Ich finde, dass Alkoholismus eine der schlimmsten Krankenheiten ist, die es auf der Welt gibt, denn meistens wissen die Menschen nicht, dass sie alkoholkrank sind und ihre ganze Umgebung leidet mit. Wenn ich mir heute die Jugendlichen ansehe mit ihrem Komasaufen, dann wird mir ganz schlecht. Gibt es noch nicht genug Schicksale, von Harald Juhnke bis Britney Spears, die eine Warnung sein müssten? Es sind ja schon von Hause aus nicht die klügsten Köpfe, die sich bis zum Umfallen volllaufen lassen und gerade die trinken sich auch noch um den letzten Verstand. Vermutlich denkt ein 17-jähriger, der eine Flasche Tequilla trinkt, dass er damit bei den Frauen und seinen Kumpels Eindruck macht, aber langfristig gesehen ist das ein Irrtum. Spätestens wenn er in seiner eigenen Kotze liegt, ist der starke Eindruck vorbei. Vielleicht lässt sich dann später noch cool im Kreise von Freunden darüber berichten, wie man sich damals die Kante gegeben hat, aber vernünftige Frauen werden es als Warnung nehmen und das Weite suchen.

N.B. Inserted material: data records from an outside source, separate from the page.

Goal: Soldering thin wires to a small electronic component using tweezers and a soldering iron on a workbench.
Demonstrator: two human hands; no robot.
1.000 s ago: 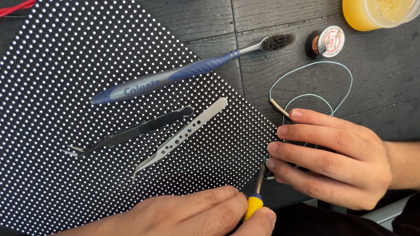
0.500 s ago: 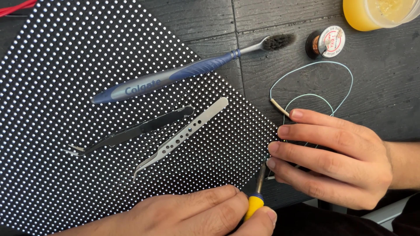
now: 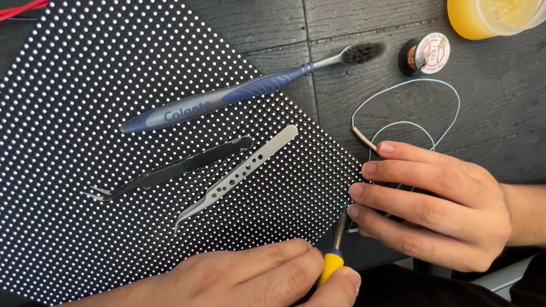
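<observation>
Dark wooden planks [image 3: 256, 23] carry a black panel dotted with white points [image 3: 85, 113], and at its near corner the left hand [image 3: 250, 278] is clenched around a yellow-handled tool [image 3: 334, 256] whose metal tip points up toward the panel's edge. Just right of that tip, the right hand [image 3: 438, 204] lies flat with fingers loose, gripping nothing, over a thin pale-blue wire loop [image 3: 409, 91]. Beyond the held tool lie silver tweezers [image 3: 239, 176], black tweezers [image 3: 170, 169] and a blue toothbrush [image 3: 227, 96].
</observation>
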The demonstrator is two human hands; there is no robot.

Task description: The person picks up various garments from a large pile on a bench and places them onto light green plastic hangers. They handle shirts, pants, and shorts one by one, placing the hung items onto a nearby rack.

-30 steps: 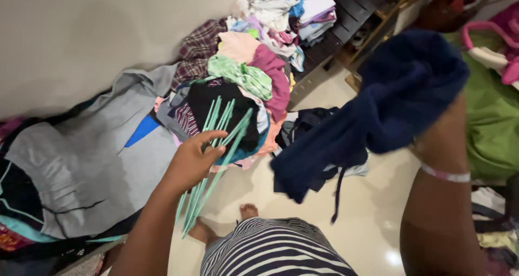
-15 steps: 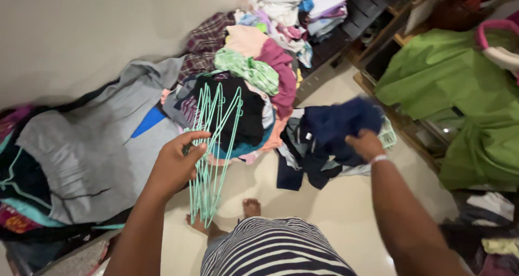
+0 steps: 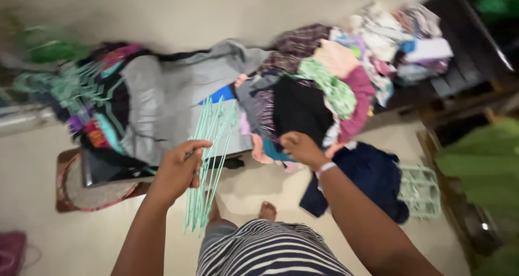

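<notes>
The left hand (image 3: 178, 170) has its grip clenched around a bunch of thin mint-green plastic clothes hangers (image 3: 208, 162), held upright above the pale tiled floor (image 3: 32, 162), in front of a spread grey garment (image 3: 167, 100). The right hand (image 3: 300, 149), with a pale band at the wrist, reaches into the mixed heap of coloured clothes (image 3: 330, 78), fingers curled at the edge of a black garment (image 3: 300, 105); whether that grip pinches the cloth cannot be told. A dark navy garment (image 3: 373, 173) lies on the floor just beside the right forearm.
</notes>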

In den letzten Tagen hat ja Howard Carpendale über die Alkoholsucht seiner Frau in den Medien berichtet und damit mal wieder etwas Aufmerksamkeit auf das Thema gelenkt, doch leider ist dies immer nur von kurzer Dauer. Alkohol ist in unserer Gesellschaft toleriert und wer etwas zu viel trinkt, der ist eben selber schuld. Eine seltsame Moral, die Werbungund Werbebanner für Alkohol in den Medien erlaubt, aber schon das Rauchen eines Joints am liebsten unter Strafe stellen würde. Was unsere Gesellschaft braucht, das ist eine Aufklärung über Drogen, frei von jeder Ideologie und frei von Gewinnstreben, denn natürlich ist die Industrie, die alkoholische Getränke herstellt und vertreibt, weiter daran interessiert möglichst viel Umsatz zu machen und wird eine Aufklärungskampagne sicher nicht finanzieren. Bis dahin ist jeder selber verantwortlich dafür zu sorgen, dass wenigstens die eigenen Kinder nicht schon mit 12 Jahren ihren ersten Vollrausch erleben.